### ACTIVITY
Find the lines below that contain the string "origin". Copy each one.

### DATA BLOCK
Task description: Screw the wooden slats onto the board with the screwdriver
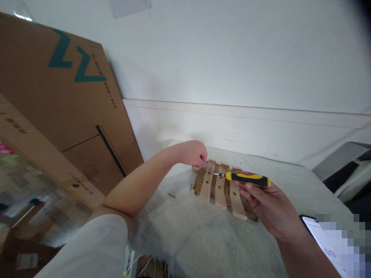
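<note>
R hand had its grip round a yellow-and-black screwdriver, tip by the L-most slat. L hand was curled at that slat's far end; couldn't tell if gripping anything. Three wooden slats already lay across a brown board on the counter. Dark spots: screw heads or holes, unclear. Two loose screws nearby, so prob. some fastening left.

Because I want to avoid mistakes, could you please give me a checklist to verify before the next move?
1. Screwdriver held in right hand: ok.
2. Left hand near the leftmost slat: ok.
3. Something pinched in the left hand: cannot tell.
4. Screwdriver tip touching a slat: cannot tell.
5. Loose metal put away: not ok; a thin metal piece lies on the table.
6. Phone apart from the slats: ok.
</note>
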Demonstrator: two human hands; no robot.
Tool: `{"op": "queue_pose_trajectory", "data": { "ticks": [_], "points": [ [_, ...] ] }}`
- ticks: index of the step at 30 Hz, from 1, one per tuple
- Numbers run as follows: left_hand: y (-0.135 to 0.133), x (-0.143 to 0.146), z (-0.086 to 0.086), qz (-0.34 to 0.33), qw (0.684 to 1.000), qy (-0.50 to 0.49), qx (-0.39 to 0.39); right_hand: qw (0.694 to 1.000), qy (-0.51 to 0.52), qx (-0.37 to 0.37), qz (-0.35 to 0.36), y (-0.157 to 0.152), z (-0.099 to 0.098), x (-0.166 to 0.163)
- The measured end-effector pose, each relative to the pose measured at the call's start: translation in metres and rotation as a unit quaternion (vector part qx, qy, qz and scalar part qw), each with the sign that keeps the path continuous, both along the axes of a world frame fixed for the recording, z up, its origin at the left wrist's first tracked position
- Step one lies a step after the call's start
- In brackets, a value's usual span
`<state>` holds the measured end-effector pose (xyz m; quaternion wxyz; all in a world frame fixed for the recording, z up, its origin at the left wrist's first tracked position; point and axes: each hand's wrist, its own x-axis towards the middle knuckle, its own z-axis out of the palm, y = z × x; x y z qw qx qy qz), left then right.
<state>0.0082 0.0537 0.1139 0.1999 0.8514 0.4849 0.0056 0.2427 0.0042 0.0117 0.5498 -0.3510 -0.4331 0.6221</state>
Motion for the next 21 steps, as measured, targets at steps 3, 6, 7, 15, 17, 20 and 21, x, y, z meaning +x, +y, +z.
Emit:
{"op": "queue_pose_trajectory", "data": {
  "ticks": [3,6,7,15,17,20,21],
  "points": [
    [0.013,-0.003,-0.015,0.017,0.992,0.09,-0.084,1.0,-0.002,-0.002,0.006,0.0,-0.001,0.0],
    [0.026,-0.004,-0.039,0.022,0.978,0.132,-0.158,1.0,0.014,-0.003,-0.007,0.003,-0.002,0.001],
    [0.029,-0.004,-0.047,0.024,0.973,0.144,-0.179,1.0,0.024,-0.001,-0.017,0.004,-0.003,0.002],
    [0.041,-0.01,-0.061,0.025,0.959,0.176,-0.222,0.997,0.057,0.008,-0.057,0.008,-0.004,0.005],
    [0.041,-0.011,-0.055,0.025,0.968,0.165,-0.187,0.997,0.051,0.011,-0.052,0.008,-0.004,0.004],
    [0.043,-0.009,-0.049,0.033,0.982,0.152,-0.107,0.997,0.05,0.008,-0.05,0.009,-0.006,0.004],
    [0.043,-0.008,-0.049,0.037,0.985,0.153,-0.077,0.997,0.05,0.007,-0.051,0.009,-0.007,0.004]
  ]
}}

### EXERCISE RESPONSE
- The measured end-effector pose, each relative to the pose measured at the call's start: translation in metres and rotation as a unit quaternion (vector part qx, qy, qz and scalar part qw), each with the sign that keeps the path continuous, both along the axes of a world frame fixed for the recording, z up, its origin at the left wrist's first tracked position
`<state>` holds the measured end-effector pose (xyz m; quaternion wxyz; all in a world frame fixed for the recording, z up, its origin at the left wrist's first tracked position; point and axes: each hand's wrist, its own x-axis towards the middle knuckle, its own z-axis out of the palm, y = z × x; x y z qw qx qy qz), left then right.

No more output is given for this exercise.